Furthermore, it was a break with Europe. “Henry is the original euro-sceptic,” said Starkey. It is this breaking of a thousand year old tie with Rome that Starkey suggests has greatly influenced our attitude and relationship with the rest of Europe ever since. “It’s almost as big as the iPad,” he quipped.
Once again, it is a process that requires immense patience. When the Pope refuses to grant Henry a divorce from Catherine of Aragon so that he is free to wed Anne Boleyn, he doesn’t concede defeat. It takes six and a half years for Henry to finally establish himself as head of the Church so that he can divorce his first wife.
“He comes up with the big argument, exactly as Archbishop Warham had done at the beginning of the reign but completely in the opposite sense,” Starkey continued. Henry creates a working scholarly library from which he finds the ideas and the grounds for the change that he wishes to bring about – that it is the monarch who should be head of the church. “That’s what you can do with words, that’s what you can do with ideas, that’s what you can do with that genuine scale of vision combined with the patience,” Starkey emphasised.
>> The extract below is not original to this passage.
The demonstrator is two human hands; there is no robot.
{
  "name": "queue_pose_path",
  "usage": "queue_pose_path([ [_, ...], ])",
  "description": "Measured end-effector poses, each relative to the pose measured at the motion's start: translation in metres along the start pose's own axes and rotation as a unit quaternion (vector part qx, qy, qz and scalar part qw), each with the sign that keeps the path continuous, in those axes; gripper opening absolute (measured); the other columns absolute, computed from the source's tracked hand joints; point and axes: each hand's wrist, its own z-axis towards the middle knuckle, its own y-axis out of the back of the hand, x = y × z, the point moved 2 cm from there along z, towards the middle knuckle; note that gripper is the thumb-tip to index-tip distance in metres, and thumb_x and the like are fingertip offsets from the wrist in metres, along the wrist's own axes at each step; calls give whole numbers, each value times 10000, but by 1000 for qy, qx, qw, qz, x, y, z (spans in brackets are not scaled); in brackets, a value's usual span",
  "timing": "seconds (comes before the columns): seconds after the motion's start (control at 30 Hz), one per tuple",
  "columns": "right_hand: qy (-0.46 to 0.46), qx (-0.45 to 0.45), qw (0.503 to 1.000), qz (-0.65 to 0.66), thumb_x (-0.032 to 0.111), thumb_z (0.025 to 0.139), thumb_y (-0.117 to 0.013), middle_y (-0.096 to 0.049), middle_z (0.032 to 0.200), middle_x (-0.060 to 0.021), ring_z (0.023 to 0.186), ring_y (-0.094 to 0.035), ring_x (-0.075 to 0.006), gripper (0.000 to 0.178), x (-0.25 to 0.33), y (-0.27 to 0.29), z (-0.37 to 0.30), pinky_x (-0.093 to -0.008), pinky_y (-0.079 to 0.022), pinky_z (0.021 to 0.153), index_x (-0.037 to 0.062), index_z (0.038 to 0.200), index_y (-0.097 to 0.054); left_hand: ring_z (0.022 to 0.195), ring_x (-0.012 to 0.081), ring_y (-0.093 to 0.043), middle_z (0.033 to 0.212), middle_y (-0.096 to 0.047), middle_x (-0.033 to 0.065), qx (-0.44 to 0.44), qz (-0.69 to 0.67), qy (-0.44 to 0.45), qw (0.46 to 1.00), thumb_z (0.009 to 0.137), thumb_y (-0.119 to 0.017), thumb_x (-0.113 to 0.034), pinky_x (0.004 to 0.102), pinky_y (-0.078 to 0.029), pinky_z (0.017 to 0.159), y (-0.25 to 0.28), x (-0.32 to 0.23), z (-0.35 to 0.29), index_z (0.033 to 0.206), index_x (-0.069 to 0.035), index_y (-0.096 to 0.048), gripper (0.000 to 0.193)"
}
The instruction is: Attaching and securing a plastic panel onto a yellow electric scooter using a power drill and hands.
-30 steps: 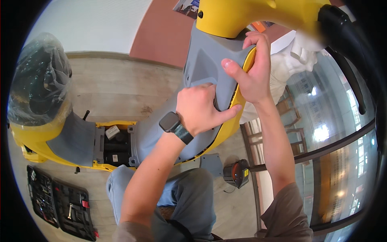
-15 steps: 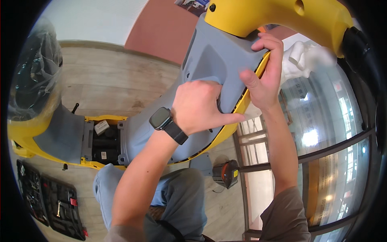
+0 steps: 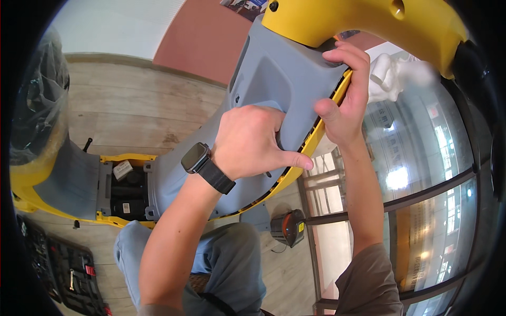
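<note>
A scooter with a grey inner leg panel (image 3: 311, 73) and a yellow front shell (image 3: 315, 142) stretches across the view. My left hand (image 3: 250, 139), with a dark watch (image 3: 195, 157) on its wrist, hooks its fingers into the pocket of the grey panel. Its thumb reaches over to the panel's edge, and its fingertips are hidden in the recess. Higher up, my right hand (image 3: 348, 100) wraps round the panel's upper right edge, fingers bent over the top and thumb near the seam. A dark gap with small clips shows along the seam between grey and yellow.
Yellow handlebar cover (image 3: 348, 21) arches above my hands. An open compartment (image 3: 105, 184) lies in the footboard, left of my forearm. On the floor are a tool case (image 3: 71, 271) and a black-and-orange device (image 3: 288, 227). Window panes (image 3: 416, 158) stand at the right.
The scene has shifted slightly left in view. The gap between the grey panel and yellow shell looks wider near my right hand. Both hands keep their holds.
</note>
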Motion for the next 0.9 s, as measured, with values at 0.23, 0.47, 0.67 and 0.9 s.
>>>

What do Jobs, Churchill and Henry VIII all have in common? “They have the capacity to imagine and shape new worlds, and to come up with new sorts of arguments,” answered Starkey. To ensure they reach their goals, they choose their subordinates well and are prepared to wait.
This anecdotal and biographical approach, Starkey concluded, is an alternative but perhaps more enlightening way to explore the questions of leadership.